* _Problem description_:
Take each line in the entries below that holds "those" and show it.

* _Source data_:
::::::
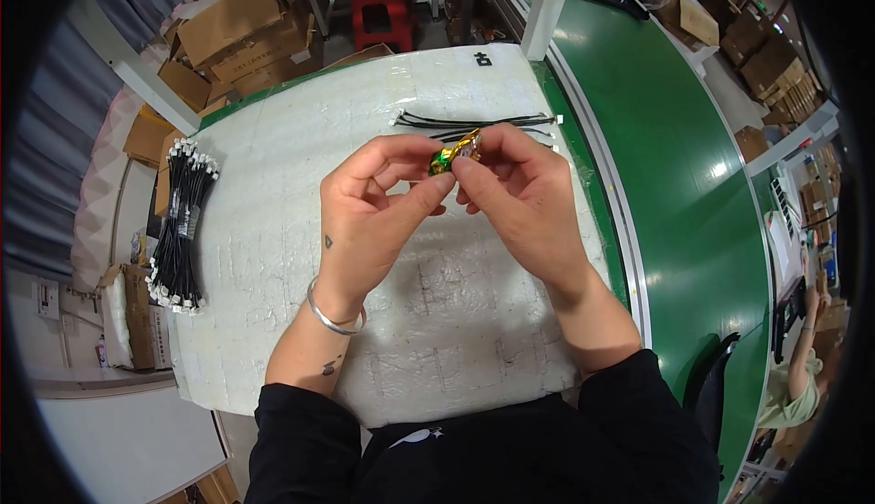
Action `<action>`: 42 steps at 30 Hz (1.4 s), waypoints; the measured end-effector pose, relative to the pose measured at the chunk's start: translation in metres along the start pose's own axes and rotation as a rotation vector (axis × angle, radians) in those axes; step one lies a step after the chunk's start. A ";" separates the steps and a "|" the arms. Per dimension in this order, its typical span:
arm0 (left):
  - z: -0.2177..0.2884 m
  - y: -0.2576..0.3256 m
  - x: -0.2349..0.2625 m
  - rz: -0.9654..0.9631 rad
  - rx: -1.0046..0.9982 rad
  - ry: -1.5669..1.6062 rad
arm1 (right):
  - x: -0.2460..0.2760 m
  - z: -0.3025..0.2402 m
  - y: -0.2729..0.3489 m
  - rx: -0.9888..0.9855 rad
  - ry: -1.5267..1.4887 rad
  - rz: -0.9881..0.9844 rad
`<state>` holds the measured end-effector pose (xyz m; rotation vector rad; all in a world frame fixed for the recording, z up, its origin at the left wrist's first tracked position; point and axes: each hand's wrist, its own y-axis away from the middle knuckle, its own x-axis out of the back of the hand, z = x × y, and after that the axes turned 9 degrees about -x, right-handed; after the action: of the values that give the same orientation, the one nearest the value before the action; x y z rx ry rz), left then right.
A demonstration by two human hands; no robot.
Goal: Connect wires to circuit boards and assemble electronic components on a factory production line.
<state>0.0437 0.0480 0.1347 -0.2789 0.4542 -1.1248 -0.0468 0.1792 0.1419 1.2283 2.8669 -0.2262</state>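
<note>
Between my two hands, above the white padded table (273,221), is a small shiny wrapper (453,154) in gold and green. My left hand (378,194) pinches its left end between thumb and fingers. On the other end, my right hand (524,190) has a similar pinch, its thumb pressed to the near side. What the wrapper contains cannot be made out. Just beyond my hands lie several black cables (474,123) with white connectors, partly hidden by my fingers.
A taped bundle of black cables (182,221) with white plugs lies along the table's left edge. To the right runs a green conveyor belt (674,203) carrying dark curved parts (711,381). Cardboard boxes (241,30) and a red stool (383,21) stand beyond. Another person's arm (802,358) shows far right.
</note>
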 end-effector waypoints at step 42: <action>0.022 0.021 -0.005 0.044 0.445 0.761 | 0.022 -0.039 0.097 0.088 -0.198 0.015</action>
<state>0.0696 0.0608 0.1458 0.5693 0.8499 -1.2334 0.0094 0.2668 0.1670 1.1675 2.7033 -0.4514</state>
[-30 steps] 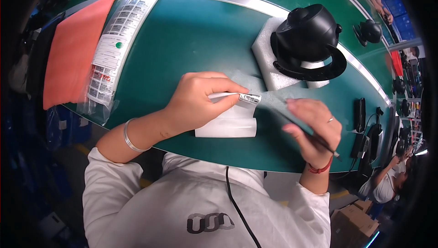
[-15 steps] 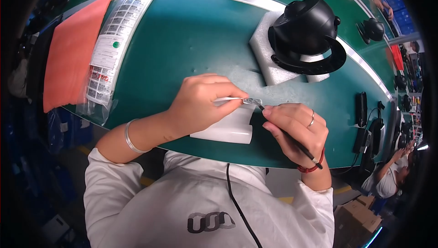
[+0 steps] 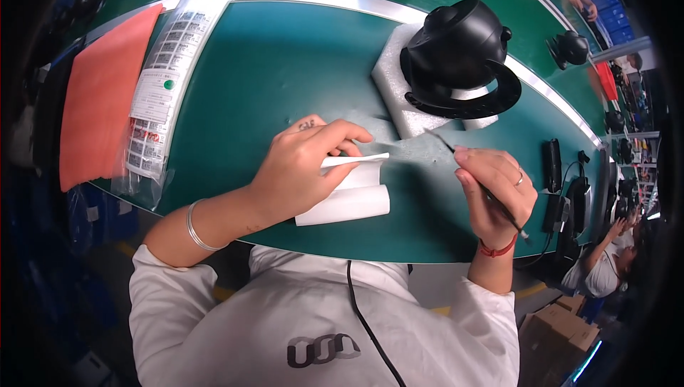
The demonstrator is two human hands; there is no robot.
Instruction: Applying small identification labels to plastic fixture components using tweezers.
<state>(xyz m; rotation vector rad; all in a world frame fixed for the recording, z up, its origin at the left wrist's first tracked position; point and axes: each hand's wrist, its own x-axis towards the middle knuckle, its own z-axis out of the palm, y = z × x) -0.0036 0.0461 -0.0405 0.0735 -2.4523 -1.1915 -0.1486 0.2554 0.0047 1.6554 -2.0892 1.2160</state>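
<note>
The strip [image 3: 343, 207] could be torn or let slip, since only its upper end is pinched in the left hand's [image 3: 303, 166] grip, nearer the person than the foam block [image 3: 391, 77] and left of it. The device [image 3: 459, 45] on that block could be scratched if the tool [image 3: 509, 217] is swung wide, its blurred tip being held close to the block's near edge. The left wrist is angled inward, index finger extended. The tool is clasped penlike in the right hand's [image 3: 499, 184] grip, near-right of the block.
</note>
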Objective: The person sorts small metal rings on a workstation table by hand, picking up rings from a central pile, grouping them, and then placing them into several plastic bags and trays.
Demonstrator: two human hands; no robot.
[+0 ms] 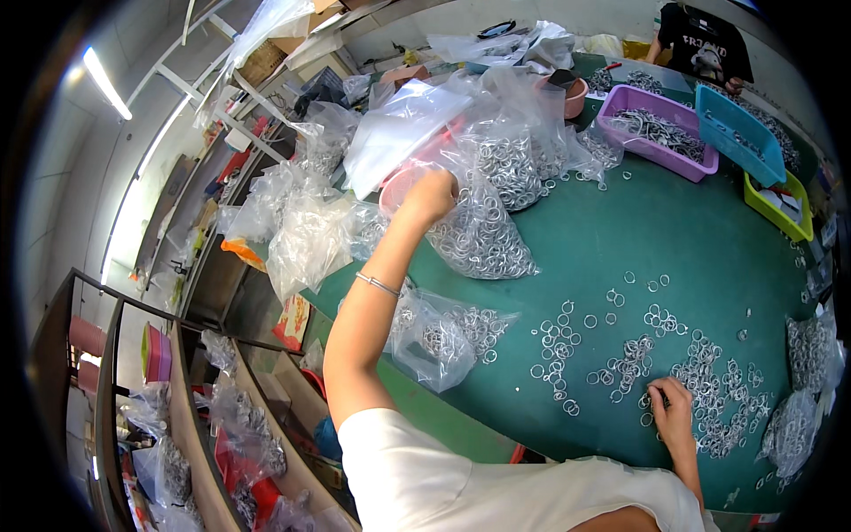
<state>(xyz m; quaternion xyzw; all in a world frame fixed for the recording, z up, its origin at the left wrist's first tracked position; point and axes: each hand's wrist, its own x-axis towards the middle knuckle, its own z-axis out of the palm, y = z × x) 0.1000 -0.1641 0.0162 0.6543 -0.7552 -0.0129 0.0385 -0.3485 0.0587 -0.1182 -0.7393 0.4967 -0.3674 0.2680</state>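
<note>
My left hand stretches far across the table, its fingers closed at the upper edge of a clear plastic bag of metal rings; the fingertips are partly hidden. Behind that hand a pink bowl shows in part. My right hand rests low at the right with bent fingers, at the left edge of a spread pile of loose metal rings. Rings touch its fingertips, but what lies between them is too small to make out. A smaller cluster of split rings lies just beyond.
Another clear bag of rings lies near my left arm. Purple, blue and green baskets stand at the far right. A person in a black shirt is across the table. Shelves with bags fill the left.
</note>
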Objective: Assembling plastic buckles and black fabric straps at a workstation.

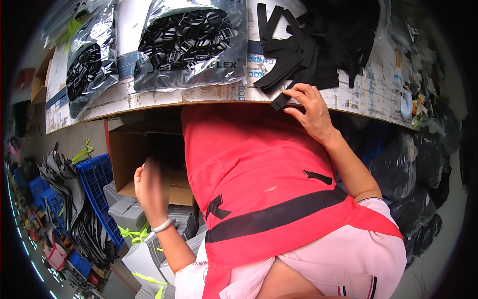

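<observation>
At the table's front edge, my right hand pinches the end of a black webbing strap between thumb and fingers. That strap lies at the near side of a loose pile of black straps, cut in short flat lengths. Lower on the left, my left hand is smeared by motion, at the opening of a cardboard box below the table. Its fingers are too blurred to read. The inside of the box is dark.
Two clear plastic bags of black plastic buckles, a large bag and a smaller bag, lie on the table. Grey stacked sheets and a blue crate stand at the left. Black bags sit at the right.
</observation>
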`<state>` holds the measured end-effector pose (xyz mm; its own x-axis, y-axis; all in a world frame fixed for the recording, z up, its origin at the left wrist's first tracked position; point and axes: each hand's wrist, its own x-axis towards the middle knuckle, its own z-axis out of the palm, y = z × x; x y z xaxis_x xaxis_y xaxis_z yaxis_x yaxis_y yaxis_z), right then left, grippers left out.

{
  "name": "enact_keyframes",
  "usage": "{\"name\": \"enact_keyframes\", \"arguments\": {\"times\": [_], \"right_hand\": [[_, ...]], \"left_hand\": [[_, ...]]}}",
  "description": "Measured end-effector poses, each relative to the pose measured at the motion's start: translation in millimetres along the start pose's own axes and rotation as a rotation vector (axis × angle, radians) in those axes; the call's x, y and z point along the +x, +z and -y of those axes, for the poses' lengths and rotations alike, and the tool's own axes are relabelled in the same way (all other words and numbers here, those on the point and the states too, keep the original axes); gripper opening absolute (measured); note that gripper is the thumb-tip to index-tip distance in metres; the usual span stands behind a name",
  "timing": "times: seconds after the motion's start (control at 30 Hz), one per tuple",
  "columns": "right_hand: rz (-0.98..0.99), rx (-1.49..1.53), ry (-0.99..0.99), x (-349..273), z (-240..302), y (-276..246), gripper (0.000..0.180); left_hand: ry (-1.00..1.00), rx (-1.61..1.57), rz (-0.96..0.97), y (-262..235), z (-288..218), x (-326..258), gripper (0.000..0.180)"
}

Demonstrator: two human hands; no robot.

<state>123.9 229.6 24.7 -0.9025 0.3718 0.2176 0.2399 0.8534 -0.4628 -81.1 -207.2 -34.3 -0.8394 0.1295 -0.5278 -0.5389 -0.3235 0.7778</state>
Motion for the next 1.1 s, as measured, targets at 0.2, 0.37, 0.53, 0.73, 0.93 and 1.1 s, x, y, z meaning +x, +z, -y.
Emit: {"name": "enact_keyframes", "arguments": {"times": [0.2, 0.37, 0.53, 0.73, 0.93, 1.1], "right_hand": [[-0.012, 0.250, 0.038, 2.7, -12.3, 17.1, 0.022], [0.026, 0.617, 0.169, 14.7, -13.6, 20.8, 0.015], [-0.476, 0.409, -0.030, 34.7, 1.5, -3.1, 0.011], [-0.357, 1.029, 0.107, 42.1, 76.6, -24.4, 0.010], [0.604, 1.220, 0.644, 12.2, 91.8, 29.9, 0.020], [0.570, 1.306, 0.725, 9.7, 89.3, 42.6, 0.020]], "left_hand": [[-0.163, 0.092, 0.433, 103.0, 69.8, -18.0, 0.027], [-0.103, 0.213, 0.698, 153.9, 78.5, -35.0, 0.033], [-0.177, 0.221, 0.740, 168.5, 75.3, -40.5, 0.036], [-0.220, 0.296, 0.672, 171.3, 73.4, -48.6, 0.015], [-0.084, 0.326, 0.654, 177.2, 71.6, -57.4, 0.015], [0.158, 0.492, 0.681, 173.1, 77.8, -54.5, 0.016]]}}
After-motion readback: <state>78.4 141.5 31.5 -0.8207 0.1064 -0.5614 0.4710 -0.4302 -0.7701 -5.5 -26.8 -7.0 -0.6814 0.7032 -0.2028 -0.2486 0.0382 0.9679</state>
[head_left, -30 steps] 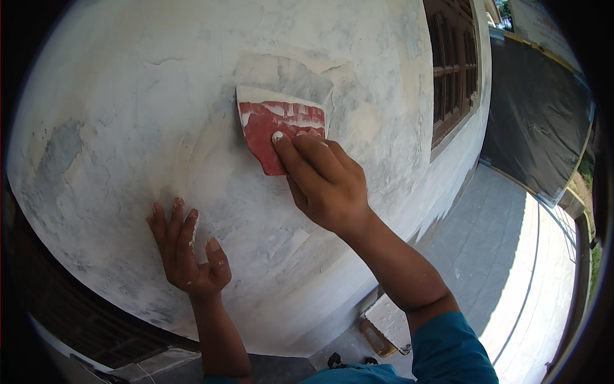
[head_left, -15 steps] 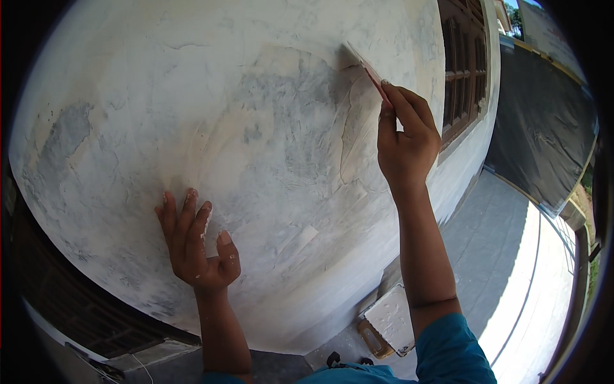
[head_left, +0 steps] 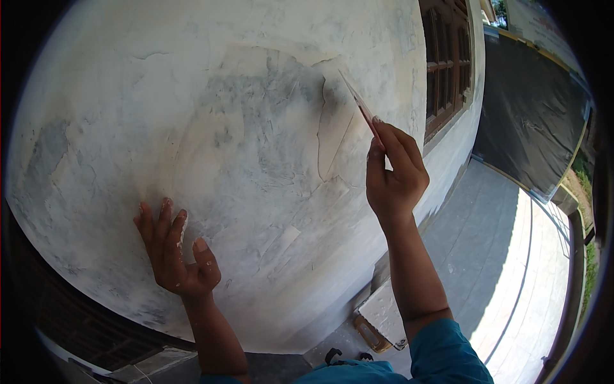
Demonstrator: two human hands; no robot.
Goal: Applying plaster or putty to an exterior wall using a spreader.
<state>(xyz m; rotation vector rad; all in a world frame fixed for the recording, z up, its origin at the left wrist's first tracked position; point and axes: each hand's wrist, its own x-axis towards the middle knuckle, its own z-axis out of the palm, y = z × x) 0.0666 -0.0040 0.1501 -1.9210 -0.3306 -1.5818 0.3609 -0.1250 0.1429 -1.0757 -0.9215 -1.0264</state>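
Observation:
A pale wall (head_left: 256, 153) with grey, smeared patches stands before me. My right hand (head_left: 398, 176) is closed on a thin putty knife (head_left: 362, 110), seen nearly edge-on. Its blade tip is at a smooth cream strip of filler (head_left: 334, 131) with a raised, ragged left edge; whether it touches cannot be told. Lower on the left, my left hand (head_left: 178, 253) is open, fingers spread and pointing up, close to or resting on the wall. White filler specks its fingers and thumb, and it holds nothing.
Right of the work area is a brown framed window (head_left: 448, 64). Beyond it hangs a dark plastic sheet (head_left: 531, 112). A stool with a white-spattered top (head_left: 382, 313) stands below, by the wall's foot. Grey floor (head_left: 470, 217) runs right into bright sunlight. Dark lattice (head_left: 83, 326) lies at lower left.
The putty knife and my right hand have come down along the wall, uncovering more of the filler strip. The whole view has shifted, while my left hand keeps about the same spot.

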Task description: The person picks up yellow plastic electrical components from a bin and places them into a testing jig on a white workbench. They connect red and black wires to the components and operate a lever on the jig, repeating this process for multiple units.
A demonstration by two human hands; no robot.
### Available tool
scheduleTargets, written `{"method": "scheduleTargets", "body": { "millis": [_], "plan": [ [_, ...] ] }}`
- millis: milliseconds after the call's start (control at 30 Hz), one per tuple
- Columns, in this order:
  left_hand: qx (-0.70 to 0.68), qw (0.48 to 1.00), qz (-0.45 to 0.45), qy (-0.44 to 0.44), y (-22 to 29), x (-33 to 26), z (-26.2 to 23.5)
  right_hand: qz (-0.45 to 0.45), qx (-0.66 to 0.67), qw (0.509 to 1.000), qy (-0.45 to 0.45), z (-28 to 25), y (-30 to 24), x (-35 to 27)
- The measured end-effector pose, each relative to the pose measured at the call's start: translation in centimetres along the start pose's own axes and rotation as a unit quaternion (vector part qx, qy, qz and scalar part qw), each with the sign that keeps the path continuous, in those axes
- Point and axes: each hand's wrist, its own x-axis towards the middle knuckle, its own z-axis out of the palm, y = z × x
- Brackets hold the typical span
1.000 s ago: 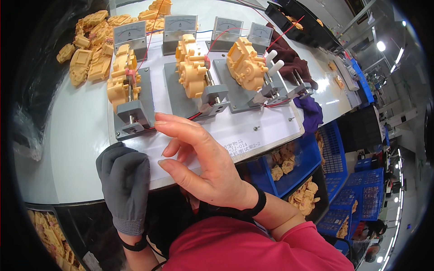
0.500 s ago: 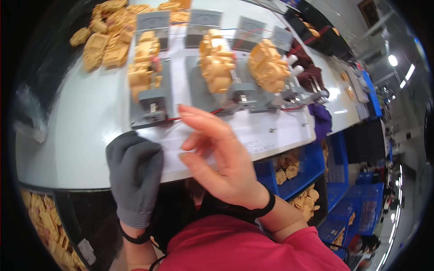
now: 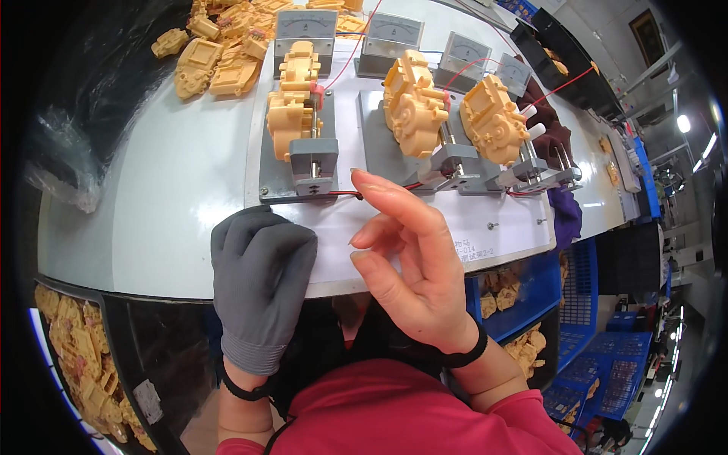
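Note:
My left hand (image 3: 262,277), in a grey glove, rests at the table's front edge with its fingers curled in. Whatever lies inside the curl, if anything, is hidden. Beside it my bare right hand (image 3: 413,262) hovers palm inward over a white sheet, thumb and fingers apart, with nothing held. Just beyond them, a yellow-orange plastic gear housing (image 3: 292,114) sits upright in a grey clamp fixture (image 3: 315,161), touching neither hand. Two similar fixtures to the right carry another yellow gear housing (image 3: 413,106) and a third gear housing (image 3: 494,121).
Analog panel meters (image 3: 305,34) stand behind the fixtures, with thin red wires running nearby. Loose yellow housings (image 3: 199,67) are piled at the far left. Blue crates (image 3: 523,296) and a black bin (image 3: 125,364) of yellow parts flank me. A purple cloth (image 3: 563,212) hangs at the table's right.
The whole view has shifted, so everything appears farther right and sharper. Both hands keep nearly the same pose and place relative to the fixtures.

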Motion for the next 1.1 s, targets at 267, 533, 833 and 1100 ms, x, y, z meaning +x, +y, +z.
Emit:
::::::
* _Answer box_:
Action `<action>`: 42 steps at 30 Hz (1.4 s), waypoints; the measured end-effector pose, relative to the pose measured at the chunk's start: translation in metres along the start pose's own axes and rotation as a rotation vector (axis × angle, radians) in those axes; step one lies a step after the chunk's start. A ";" separates the steps and a "|" the arms. Per dimension in this order, its typical span:
  "description": "Measured end-effector poses, each relative to the pose measured at the motion's start: translation in millimetres along the start pose's own axes and rotation as a rotation vector (axis × angle, radians) in those axes; the call's x, y and z point along the +x, +z and -y of those axes, for the poses' lengths and rotations alike, and the tool's own axes are relabelled in the same way (all other words and numbers here, those on the point and the states too, keep the original axes); gripper opening absolute (measured); note that gripper is the thumb-tip to index-tip distance in metres; the usual span stands behind a name",
- The measured end-effector pose, each relative to the pose measured at the call's start: translation in centimetres along the start pose's own axes and rotation as a unit quaternion (vector part qx, qy, qz and scalar part qw), each with the sign that keeps the path continuous, in those axes

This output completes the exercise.